■ DATASET SECTION:
--------------------------------------------------

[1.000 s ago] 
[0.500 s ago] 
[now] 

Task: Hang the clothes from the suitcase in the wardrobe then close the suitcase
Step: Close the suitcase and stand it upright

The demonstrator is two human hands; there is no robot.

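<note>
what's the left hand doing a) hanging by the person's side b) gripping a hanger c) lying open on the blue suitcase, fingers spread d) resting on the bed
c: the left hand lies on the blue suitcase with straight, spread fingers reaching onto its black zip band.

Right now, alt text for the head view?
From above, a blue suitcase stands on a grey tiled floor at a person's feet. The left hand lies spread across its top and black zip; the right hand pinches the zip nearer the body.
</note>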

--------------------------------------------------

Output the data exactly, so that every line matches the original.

[1.000 s ago] 
[0.500 s ago] 
[now] 

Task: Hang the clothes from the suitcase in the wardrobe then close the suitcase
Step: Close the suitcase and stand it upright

The demonstrator is two human hands; there is no robot.

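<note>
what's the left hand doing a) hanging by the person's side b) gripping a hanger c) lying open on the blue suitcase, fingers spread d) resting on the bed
c: the left hand lies on the blue suitcase with straight, spread fingers reaching onto its black zip band.

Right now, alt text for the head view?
From above, a blue suitcase stands on a grey tiled floor at a person's feet. The left hand lies spread across its top and black zip; the right hand pinches the zip nearer the body.
</note>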

For this exercise, nothing further remains.